==== Raw data ====

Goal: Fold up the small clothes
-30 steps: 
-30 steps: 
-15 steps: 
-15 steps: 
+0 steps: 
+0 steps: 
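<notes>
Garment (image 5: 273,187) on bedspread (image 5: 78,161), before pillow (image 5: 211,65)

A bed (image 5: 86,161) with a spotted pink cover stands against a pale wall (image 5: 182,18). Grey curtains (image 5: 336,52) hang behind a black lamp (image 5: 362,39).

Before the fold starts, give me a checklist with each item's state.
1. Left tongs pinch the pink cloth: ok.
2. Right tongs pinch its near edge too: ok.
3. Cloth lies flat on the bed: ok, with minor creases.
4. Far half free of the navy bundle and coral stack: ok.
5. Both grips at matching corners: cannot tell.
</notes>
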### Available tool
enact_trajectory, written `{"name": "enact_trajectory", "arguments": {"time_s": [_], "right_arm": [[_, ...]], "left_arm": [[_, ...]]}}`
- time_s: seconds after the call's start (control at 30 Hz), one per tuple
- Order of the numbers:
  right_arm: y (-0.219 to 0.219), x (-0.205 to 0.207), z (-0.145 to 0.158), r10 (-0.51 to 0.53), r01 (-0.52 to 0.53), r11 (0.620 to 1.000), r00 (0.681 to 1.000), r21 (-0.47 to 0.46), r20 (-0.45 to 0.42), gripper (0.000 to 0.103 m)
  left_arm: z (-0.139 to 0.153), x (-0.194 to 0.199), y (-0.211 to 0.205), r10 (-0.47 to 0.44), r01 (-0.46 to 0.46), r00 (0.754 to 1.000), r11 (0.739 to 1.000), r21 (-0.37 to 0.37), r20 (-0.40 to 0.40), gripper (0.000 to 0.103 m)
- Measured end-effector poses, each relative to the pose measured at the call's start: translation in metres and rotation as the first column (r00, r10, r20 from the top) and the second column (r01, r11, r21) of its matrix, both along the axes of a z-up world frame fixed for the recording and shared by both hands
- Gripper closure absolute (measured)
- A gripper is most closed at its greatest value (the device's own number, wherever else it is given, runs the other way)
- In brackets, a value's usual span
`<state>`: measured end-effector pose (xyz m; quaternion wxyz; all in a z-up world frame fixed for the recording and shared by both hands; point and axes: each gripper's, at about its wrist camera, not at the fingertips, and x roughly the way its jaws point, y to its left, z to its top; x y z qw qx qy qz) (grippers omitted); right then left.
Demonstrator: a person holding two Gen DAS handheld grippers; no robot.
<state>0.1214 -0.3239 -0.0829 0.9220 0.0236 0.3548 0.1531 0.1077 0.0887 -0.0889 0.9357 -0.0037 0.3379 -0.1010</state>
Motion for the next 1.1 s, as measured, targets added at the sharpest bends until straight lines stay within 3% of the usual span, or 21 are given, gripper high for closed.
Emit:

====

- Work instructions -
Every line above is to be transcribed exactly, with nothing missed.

- Solution to this exercise -
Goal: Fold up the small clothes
-30 steps: 
-30 steps: 
-15 steps: 
-15 steps: 
+0 steps: 
+0 steps: 
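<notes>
Garment (image 5: 273,187) on bedspread (image 5: 78,161), before pillow (image 5: 211,65)

A bed (image 5: 86,161) with a spotted pink cover stands against a pale wall (image 5: 182,18). Grey curtains (image 5: 336,52) hang behind a black lamp (image 5: 362,39).

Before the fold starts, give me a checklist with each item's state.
1. Left tongs pinch the pink cloth: ok.
2. Right tongs pinch its near edge too: ok.
3. Cloth lies flat on the bed: ok, with minor creases.
4. Far half free of the navy bundle and coral stack: ok.
5. Both grips at matching corners: cannot tell.
</notes>
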### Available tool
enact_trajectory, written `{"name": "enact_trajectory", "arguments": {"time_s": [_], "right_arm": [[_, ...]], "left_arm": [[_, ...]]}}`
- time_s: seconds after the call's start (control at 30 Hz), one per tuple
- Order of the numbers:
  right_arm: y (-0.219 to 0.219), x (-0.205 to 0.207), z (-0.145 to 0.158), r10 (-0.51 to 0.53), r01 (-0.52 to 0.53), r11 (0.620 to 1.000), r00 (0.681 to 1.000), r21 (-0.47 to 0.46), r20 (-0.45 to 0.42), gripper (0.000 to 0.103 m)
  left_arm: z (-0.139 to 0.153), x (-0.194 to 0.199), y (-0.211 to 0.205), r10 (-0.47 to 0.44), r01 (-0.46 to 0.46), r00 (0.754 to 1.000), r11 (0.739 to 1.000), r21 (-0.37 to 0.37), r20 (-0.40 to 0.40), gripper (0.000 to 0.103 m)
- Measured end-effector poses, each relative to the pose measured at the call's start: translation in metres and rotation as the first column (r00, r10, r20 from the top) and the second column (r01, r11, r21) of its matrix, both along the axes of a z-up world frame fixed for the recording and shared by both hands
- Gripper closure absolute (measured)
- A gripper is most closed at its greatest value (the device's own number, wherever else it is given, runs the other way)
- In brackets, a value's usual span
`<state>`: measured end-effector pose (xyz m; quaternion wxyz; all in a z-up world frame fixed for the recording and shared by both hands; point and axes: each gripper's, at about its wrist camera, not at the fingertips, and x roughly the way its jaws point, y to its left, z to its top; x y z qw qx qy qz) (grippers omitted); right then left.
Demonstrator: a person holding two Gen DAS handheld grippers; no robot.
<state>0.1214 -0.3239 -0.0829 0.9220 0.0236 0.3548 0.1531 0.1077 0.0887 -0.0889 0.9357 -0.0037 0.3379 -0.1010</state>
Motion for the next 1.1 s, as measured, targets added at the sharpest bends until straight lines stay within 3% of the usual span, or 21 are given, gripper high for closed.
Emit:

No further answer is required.